CPU Tests: Microbenchmarks

Core-to-Core Latency

As the core count of modern CPUs is growing, we are reaching a time when the time to access each core from a different core is no longer a constant. Even before the advent of heterogeneous SoC designs, processors built on large rings or meshes can have different latencies to access the nearest core compared to the furthest core. This rings true especially in multi-socket server environments.

But modern CPUs, even desktop and consumer CPUs, can have variable access latency to get to another core. For example, in the first generation Threadripper CPUs, we had four chips on the package, each with 8 threads, and each with a different core-to-core latency depending on if it was on-die or off-die. This gets more complex with products like Lakefield, which has two different communication buses depending on which core is talking to which.

If you are a regular reader of AnandTech’s CPU reviews, you will recognize our Core-to-Core latency test. It’s a great way to show exactly how groups of cores are laid out on the silicon. This is a custom in-house test built by Andrei, and we know there are competing tests out there, but we feel ours is the most accurate to how quick an access between two cores can happen.

Broadwell is a familiar design, with all four cores connected in a ring-bus topology.

Cache-to-DRAM Latency

This is another in-house test built by Andrei, which showcases the access latency at all the points in the cache hierarchy for a single core. We start at 2 KiB, and probe the latency all the way through to 256 MB, which for most CPUs sits inside the DRAM (before you start saying 64-core TR has 256 MB of L3, it’s only 16 MB per core, so at 20 MB you are in DRAM).

Part of this test helps us understand the range of latencies for accessing a given level of cache, but also the transition between the cache levels gives insight into how different parts of the cache microarchitecture work, such as TLBs. As CPU microarchitects look at interesting and novel ways to design caches upon caches inside caches, this basic test proves to be very valuable.

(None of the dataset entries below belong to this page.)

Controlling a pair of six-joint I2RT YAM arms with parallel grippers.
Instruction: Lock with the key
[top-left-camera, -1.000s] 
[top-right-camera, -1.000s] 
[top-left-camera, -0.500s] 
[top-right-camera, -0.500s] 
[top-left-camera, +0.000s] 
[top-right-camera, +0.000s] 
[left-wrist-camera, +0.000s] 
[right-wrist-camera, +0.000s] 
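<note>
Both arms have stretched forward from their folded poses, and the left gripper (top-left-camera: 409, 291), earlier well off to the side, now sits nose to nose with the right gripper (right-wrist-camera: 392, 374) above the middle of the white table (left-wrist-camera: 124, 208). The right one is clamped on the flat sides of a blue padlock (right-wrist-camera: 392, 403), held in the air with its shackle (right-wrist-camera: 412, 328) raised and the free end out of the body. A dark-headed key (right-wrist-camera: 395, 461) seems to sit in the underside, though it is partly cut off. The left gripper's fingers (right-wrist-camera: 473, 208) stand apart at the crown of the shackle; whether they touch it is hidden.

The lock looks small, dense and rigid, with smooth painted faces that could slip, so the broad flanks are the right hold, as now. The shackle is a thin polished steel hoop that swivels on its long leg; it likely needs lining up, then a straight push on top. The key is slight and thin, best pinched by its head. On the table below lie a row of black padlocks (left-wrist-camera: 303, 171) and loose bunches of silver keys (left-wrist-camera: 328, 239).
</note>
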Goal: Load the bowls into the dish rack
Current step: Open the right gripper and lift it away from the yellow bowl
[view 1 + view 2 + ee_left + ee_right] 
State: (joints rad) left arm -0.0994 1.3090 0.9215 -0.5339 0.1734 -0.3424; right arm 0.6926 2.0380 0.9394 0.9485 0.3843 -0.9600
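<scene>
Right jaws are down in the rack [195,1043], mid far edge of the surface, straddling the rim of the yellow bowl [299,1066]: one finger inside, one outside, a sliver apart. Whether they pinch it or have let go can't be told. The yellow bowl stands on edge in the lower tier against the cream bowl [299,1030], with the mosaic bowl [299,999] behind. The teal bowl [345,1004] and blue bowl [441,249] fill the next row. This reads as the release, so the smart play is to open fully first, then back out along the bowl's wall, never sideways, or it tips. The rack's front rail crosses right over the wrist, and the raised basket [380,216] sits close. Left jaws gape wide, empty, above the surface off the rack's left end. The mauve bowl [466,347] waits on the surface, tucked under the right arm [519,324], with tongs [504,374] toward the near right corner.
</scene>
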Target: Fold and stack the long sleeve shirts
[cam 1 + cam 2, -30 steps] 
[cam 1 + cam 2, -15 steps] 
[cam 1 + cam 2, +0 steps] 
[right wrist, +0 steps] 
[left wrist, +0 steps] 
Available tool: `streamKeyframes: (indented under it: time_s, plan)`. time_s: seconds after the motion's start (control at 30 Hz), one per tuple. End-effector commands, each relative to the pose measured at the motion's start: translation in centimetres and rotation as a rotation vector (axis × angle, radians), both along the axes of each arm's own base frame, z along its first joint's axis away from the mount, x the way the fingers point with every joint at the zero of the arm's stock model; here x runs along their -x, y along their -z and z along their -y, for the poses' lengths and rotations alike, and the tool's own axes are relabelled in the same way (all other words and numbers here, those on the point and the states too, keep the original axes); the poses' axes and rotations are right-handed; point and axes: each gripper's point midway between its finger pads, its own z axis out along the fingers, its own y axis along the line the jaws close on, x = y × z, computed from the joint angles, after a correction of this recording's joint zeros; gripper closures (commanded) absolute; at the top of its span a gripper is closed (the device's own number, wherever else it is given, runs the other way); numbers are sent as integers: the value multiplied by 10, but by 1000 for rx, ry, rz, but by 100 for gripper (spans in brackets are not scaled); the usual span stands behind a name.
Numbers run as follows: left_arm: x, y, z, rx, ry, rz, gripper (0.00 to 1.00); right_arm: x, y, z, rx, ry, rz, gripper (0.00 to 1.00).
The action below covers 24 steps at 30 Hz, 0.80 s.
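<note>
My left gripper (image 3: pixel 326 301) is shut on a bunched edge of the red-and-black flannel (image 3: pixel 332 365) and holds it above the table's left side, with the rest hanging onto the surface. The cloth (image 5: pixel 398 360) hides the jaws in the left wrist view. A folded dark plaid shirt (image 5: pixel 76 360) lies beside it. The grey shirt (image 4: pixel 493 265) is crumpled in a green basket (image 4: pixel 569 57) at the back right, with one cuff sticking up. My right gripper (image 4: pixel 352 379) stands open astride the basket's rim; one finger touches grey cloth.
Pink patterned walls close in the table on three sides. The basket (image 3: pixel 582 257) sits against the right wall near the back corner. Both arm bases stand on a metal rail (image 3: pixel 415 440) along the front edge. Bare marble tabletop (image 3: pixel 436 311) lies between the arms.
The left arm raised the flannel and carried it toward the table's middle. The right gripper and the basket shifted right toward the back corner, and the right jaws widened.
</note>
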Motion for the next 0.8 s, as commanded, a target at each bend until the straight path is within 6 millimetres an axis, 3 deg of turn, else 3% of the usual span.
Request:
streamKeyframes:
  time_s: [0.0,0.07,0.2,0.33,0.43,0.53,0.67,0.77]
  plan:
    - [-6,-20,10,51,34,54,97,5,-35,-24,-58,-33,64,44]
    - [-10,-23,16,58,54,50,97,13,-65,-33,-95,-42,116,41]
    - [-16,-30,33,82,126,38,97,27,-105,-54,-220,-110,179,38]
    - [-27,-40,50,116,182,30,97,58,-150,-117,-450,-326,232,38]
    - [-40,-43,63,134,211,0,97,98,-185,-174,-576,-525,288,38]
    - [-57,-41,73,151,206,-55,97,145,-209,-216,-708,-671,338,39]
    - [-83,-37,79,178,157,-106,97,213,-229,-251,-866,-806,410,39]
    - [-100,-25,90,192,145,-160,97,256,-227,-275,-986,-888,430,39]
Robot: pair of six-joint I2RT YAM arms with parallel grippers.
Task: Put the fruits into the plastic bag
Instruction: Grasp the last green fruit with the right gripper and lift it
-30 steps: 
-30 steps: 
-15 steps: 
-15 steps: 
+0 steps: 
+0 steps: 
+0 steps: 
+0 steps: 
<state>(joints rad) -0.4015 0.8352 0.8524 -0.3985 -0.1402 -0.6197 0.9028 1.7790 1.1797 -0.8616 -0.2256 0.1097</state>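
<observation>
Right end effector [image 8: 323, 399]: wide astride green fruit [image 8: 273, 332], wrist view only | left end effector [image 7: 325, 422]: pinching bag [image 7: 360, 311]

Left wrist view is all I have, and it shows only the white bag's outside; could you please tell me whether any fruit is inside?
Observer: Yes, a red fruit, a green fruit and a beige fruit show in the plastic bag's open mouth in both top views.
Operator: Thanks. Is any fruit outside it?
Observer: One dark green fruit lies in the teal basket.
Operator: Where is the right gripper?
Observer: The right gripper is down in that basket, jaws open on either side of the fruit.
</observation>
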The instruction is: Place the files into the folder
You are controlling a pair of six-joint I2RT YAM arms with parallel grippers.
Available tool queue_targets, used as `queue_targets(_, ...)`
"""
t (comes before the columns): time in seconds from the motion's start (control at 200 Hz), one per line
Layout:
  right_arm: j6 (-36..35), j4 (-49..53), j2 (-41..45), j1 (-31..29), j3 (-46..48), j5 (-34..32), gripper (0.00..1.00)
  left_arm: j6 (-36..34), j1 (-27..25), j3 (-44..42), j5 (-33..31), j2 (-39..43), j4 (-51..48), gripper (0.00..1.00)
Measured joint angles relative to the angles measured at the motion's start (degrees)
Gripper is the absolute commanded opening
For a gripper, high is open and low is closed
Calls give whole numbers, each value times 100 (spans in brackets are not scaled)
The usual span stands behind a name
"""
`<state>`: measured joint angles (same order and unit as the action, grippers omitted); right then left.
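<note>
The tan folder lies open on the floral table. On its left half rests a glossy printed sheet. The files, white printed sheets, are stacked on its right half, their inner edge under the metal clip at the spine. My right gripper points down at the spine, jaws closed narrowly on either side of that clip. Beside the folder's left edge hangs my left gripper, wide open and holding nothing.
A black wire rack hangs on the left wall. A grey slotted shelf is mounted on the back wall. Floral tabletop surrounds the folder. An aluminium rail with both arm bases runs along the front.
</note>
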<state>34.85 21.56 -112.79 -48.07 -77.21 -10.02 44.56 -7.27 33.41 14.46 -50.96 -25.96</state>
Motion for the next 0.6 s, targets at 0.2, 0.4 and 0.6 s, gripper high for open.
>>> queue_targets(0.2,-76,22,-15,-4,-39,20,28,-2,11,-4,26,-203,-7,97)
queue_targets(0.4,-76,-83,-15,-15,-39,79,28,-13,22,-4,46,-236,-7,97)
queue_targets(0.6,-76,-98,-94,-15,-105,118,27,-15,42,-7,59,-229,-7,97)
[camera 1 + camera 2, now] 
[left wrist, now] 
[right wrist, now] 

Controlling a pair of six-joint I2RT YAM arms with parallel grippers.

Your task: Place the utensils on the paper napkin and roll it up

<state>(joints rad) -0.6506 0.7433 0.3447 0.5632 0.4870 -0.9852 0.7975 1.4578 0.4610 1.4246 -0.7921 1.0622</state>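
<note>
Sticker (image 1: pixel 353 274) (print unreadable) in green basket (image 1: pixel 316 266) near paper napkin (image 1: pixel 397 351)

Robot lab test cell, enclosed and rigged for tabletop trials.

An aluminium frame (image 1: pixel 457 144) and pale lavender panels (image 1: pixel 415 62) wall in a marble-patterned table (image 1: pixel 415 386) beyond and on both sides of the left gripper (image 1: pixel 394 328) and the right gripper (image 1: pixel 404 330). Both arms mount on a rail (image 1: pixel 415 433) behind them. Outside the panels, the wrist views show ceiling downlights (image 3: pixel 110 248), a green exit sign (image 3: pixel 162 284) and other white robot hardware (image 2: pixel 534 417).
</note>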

Our data shows a 4-cycle L1, a 12-cycle L2, a 26-50 cycle L3, while the eDRAM has a wide range from 50-150 cycles. This is still quicker than main memory, which goes to 200+ cycles.

Frequency Ramping

Both AMD and Intel over the past few years have introduced features to their processors that speed up the time from when a CPU moves from idle into a high powered state. The effect of this means that users can get peak performance quicker, but the biggest knock-on effect for this is with battery life in mobile devices, especially if a system can turbo up quick and turbo down quick, ensuring that it stays in the lowest and most efficient power state for as long as possible.

Intel’s technology is called SpeedShift, although SpeedShift was not enabled until Skylake.

One of the issues though with this technology is that sometimes the adjustments in frequency can be so fast, software cannot detect them. If the frequency is changing on the order of microseconds, but your software is only probing frequency in milliseconds (or seconds), then quick changes will be missed. Not only that, as an observer probing the frequency, you could be affecting the actual turbo performance. When the CPU is changing frequency, it essentially has to pause all compute while it aligns the frequency rate of the whole core.

We wrote an extensive review analysis piece on this, called ‘Reaching for Turbo: Aligning Perception with AMD’s Frequency Metrics’, due to an issue where users were not observing the peak turbo speeds for AMD’s processors.

We got around the issue by making the frequency probing the workload causing the turbo. The software is able to detect frequency adjustments on a microsecond scale, so we can see how well a system can get to those boost frequencies. Our Frequency Ramp tool has already been in use in a number of reviews.

From an idle frequency of 800 MHz, It takes ~32 ms for Intel to boost to 2.0 GHz, then another ~32 ms to get to 3.7 GHz. We’re essentially looking at 4 frames at 60 Hz to hit those high frequencies.

A y-Cruncher Sprint

The y-cruncher website has a large about of benchmark data showing how different CPUs perform to calculate specific values of pi. Below these there are a few CPUs where it shows the time to compute moving from 25 million digits to 50 million, 100 million, 250 million, and all the way up to 10 billion, to showcase how the performance scales with digits (assuming everything is in memory). This range of results, from 25 million to 250 billion, is something I’ve dubbed a ‘sprint’.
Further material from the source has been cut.